Segment Open

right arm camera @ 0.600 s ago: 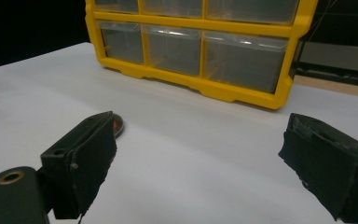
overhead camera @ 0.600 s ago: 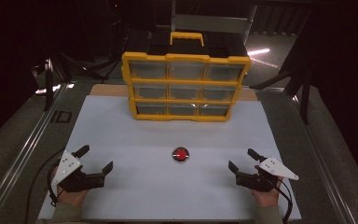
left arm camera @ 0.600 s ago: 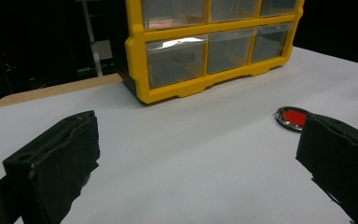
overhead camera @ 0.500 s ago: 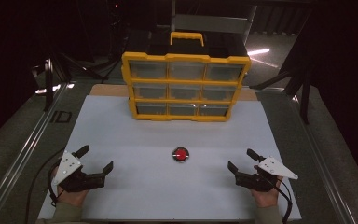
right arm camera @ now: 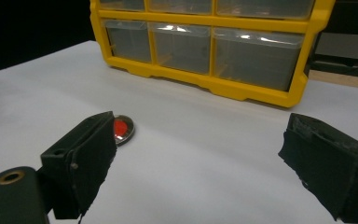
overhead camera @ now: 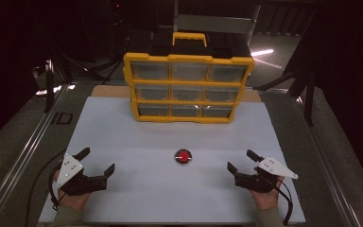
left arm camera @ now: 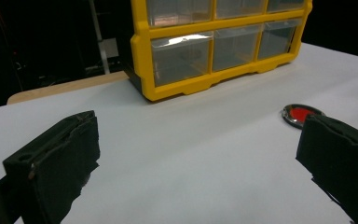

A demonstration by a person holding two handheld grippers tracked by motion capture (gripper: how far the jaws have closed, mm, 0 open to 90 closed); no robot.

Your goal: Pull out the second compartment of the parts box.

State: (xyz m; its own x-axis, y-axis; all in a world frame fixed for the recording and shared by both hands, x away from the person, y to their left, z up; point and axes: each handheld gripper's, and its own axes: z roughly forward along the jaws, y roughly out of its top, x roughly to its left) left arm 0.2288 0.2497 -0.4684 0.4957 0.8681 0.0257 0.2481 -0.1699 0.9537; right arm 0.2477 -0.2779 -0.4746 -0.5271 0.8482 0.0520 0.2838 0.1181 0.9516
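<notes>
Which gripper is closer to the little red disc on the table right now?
Right, narrowly. The right gripper sits open to the right of the red disc; the left gripper sits open farther off on its left.

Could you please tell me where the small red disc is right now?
In the high view, the red disc lies on the white board, midway between the two open grippers and in front of the yellow drawer cabinet.

We are seeing the drawer organizer [overhead camera: 187,82] standing at the far middle of the white board [overhead camera: 123,137]. The round button [overhead camera: 183,156] is lying well in front of it. The left gripper [overhead camera: 96,163] is resting further forward to its left, the right gripper [overhead camera: 242,160] to its right.
</notes>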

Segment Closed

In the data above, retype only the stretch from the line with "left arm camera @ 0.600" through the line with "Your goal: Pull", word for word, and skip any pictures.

RESULT FOR THIS TASK:
left arm camera @ 0.600 s ago: 
overhead camera @ 0.500 s ago: 
right arm camera @ now: 
overhead camera @ now: 
left arm camera @ now: 

A demonstration by a person holding two handheld grippers tracked by motion capture (gripper: how far the jaws have closed, mm, 0 open to 90 closed); no robot.

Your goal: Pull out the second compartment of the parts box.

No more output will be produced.